O Fundeb reúne fundos por Estado para a sustentação de creche, pré-escolas e ensino básico públicos, com um complemento, antes da aprovação da PEC, de 10% sobre o montante aportado pelos Estados. Em 2019, foram R$ 156,3 bilhões, com R$ 14,34 bilhões da União. Entre seus objetivos está o de suprir a carência de recursos nos municípios mais pobres, diminuir a distância de seus sistemas educacionais em relação aos mais ricos e equalizar gastos mediante um valor a ser pago por aluno, que muda todo ano, considerado o mínimo comum necessário para o desenvolvimento da educação.

O fundo existe desde 2007 e reduziu muito a desigualdade de recursos entre as escolas municipais - ainda assim, a diferença hoje entre os menos e mais aquinhoados é de quase seis vezes. A PEC, com relatoria da Professora Dorinha (DEM-TO), contou com a colaboração de várias entidades de educação, e propôs modificações que devem melhorar a distribuição dos recursos, em especial da União, que chegavam a 9 Estados (7 do Nordeste, mais Amazonas e Pará) e agora serão disseminados por 24 Estados.

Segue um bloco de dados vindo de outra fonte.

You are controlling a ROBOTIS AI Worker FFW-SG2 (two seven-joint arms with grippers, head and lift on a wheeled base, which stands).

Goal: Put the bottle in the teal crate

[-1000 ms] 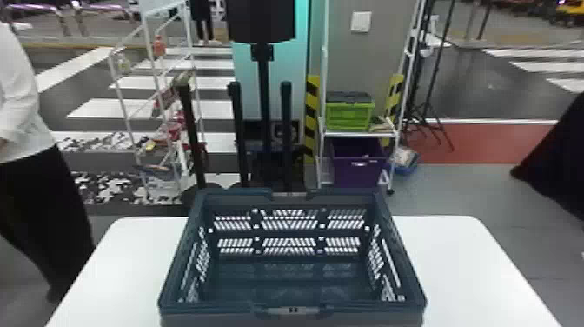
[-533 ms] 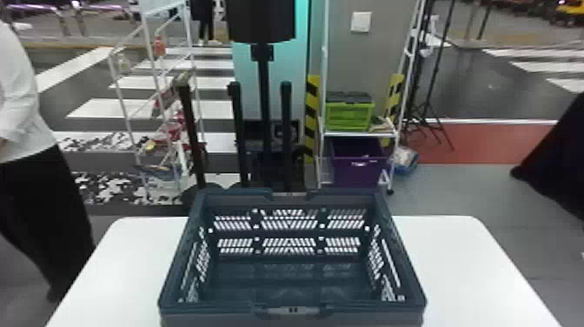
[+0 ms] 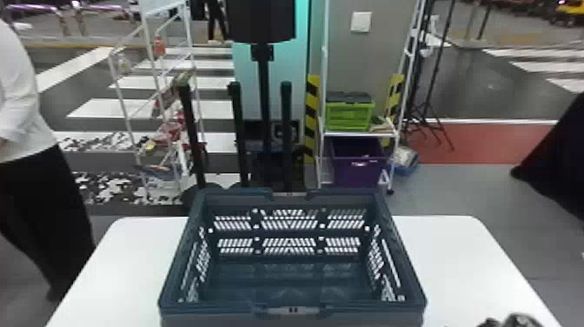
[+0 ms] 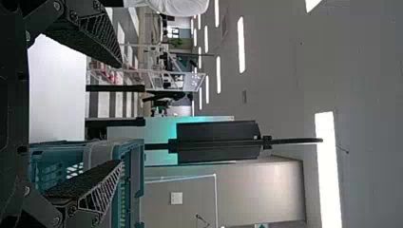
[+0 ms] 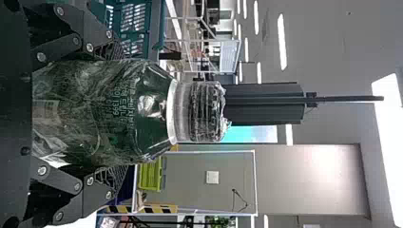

A forma anterior de repartição deixava de fora municípios pobres de Estados ricos e isso será corrigido.

Mais importante, foi criado um incentivo para os municípios cujas escolas obtenham melhores desempenhos, aos quais serão destinados 2,5% do aumento extra a que a União estará obrigada. A PEC estabelece que em 2021, a União aumentará sua fatia no Fundeb para 12% e para 15% em 2022, crescendo 2% ao longo de 4 anos até chegar aos 23% aprovados em 2026.

Há avanços inegáveis em um setor tão vital para o futuro, mas há soluções erradas também. A necessidade de mais recursos para a educação básica é inegável já que, nesse caso, os gastos do Brasil giram em torno de um terço da média da OCDE, segundo a relatora. O gasto mínimo por aluno subirá de R$ 3.427 (2019) para R$ 5.508 em 2026, com aumento de 61% de acordo com a Consultoria de Orçamento da Câmara (Folha de S. Paulo, ontem).

A PEC, porém, dispõe que 70% dos recursos terão de ser destinados ao pagamento do magistério e dos funcionários da educação (a serem definidos em lei complementar) - antes, a fatia era de 60%. Entre 2007 e 2020, pelos cálculos dos economistas Marcos Lisboa e Marcos Mendes, o salário dos professores aumentou 67% acima da inflação, 12,84% apenas em 2020 (Folha, 21 de julho). Se a inflação se mantiver no centro do sistema de metas, esse salário crescerá pelo menos mais 35% acima dela. Os salários dos professores são baixos e compõem o maior custo das escolas, mas nutrem boa parcela dos déficits estaduais, que subirão.

O que é muito ruim é que o Fundeb, então provisório, será inscrito na Constituição, ou seja, será impossível reverter ao longo do tempo o aumento de despesas definido em condições que serão bem diferentes no futuro. Para mudanças será preciso quorum de dois terços na Câmara e no Senado. A vinculação amplia a parcela já muito elevada dos gastos obrigatórios (90%) e engessa ainda mais o orçamento da União. E pelo menos metade dos Estados estourou o limite de gastos com pessoal em relação à receita corrente líquida.

Ainda que salvar o futuro pela educação, sem a qual o país não vai a lugar nenhum, como tem demonstrado, seja prioridade zero, não é evidente o mérito da vinculação. A melhoria da qualidade pode não ocorrer, as metas podem se frustrar, mas os salários subirão, aconteça o que acontecer.